Following this was an update on the recent happenings here at ACoRP. Chief executive, Jools Townsend spoke to the audience about the recent expansion of the ACoRP team, what extra support we can now offer with the team in place, and a considered some of the key areas of our five-year strategy. Jools was ably assisted by Senior Operations Manager, Brian Barnsley and Senior Commercial Manger, Anders Hanson… both updating on the activities and support their respective departments can give to members and stakeholders.
A key constituent of Community Rail is Tourism and Heritage, and with this in mind we were pleased to have three informative presentations on the subject. Opening the proceedings was our own Tourism & Heritage Officer, Alice Mannion discussing the upcoming Scenic Rail Britain website. She was followed by Devon & Cornwall Rail Partnership’s Development Officer, Rebecca Catterall illustrating how the TV drama Poldark was used as a driver for increasing tourism and consequently rail passenger numbers to the region. The session was bookended by Gill Simpson, Community Rail Officer with Community Rail Humber. Gill took us through the process and experiences in promoting the East Coast, from Cleethorpes to Scarborough, and how the CRP put a destination marketing plan together with rail travel right at the heart.
Sarah Deakin, Community Rail Engagement Officer with Kent CRP was up next, reporting on the Abellio Challenge 2016 – the Smarter Travel Challenge. Sarah took us through a year of project working, encouraging school pupils into thinking about sustainable travel and how the railway can aide this.
Following a spot of lunch, the event’s final workshops took place. Professor Paul Salveson led a very informative and thought provoking workshop titled, “How can government and the rail industry support community rail to bring about sustainable development?”
ACoRP Chief exec’, Jools Townsend asked the question with her workshop, “How do the distinct roles of the Dept’ for Transport, ACoRP and the rail industry help deliver the Community Rail Strategy?”
Richard Watts led the final workshop and discussion on, “How do we measure the Community Rail Strategy?”
It was really energising to see the enthusiasm our delegates had when contributing to these sessions. Their contributions throughout the two days will be collated and used in the formation of not only the community rail strategy, but other upcoming projects.

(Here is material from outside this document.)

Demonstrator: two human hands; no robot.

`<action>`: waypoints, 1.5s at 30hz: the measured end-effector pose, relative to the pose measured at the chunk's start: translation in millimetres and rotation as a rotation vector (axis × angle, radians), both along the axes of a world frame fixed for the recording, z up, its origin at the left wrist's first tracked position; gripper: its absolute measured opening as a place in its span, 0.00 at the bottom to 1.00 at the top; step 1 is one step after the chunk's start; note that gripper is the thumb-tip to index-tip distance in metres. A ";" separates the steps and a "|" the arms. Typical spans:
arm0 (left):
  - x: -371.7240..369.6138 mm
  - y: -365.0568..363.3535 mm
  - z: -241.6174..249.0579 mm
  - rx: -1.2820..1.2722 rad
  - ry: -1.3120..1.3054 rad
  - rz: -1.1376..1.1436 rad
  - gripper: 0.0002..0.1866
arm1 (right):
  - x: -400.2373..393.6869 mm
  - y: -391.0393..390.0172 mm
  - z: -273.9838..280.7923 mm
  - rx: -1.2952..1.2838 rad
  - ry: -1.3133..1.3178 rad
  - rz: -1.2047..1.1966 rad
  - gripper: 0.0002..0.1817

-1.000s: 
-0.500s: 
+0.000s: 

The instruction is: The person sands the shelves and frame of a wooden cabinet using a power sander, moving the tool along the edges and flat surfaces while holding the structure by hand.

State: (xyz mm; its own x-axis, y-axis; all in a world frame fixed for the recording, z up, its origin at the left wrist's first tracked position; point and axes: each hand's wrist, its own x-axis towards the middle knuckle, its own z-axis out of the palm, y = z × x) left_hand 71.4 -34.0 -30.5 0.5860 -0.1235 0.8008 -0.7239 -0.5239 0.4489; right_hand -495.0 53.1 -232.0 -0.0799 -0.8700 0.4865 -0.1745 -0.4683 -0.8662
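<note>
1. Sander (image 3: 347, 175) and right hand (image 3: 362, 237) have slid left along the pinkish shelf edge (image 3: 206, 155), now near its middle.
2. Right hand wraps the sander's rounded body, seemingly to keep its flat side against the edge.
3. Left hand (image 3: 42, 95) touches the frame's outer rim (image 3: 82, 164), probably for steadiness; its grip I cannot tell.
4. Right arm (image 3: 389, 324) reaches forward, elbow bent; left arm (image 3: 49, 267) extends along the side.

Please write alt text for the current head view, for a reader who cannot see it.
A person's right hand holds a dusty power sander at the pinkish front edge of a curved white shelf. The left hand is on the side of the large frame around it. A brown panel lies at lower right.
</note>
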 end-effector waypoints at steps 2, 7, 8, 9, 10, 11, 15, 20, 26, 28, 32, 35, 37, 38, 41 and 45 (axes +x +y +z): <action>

Special thanks is extended to ACoRPs Events & Fundraising Manager Hazel Bonner, for organising a great, smooth running event. Many of the delegates we spoke to on the Thursday afternoon commented on what an informative and engaging seminar it had been and plenty were taking a number of ideas discussed, home with them to cogitate further with their respective CRPs.
Said Hazel, “We were really pleased with the level of attendance, with some delegates travelling from as far as Glasgow and Plymouth to share and hear good practice. Workshops offering the opportunity to contribute to the future direction of Community Rail were welcomed by all present.”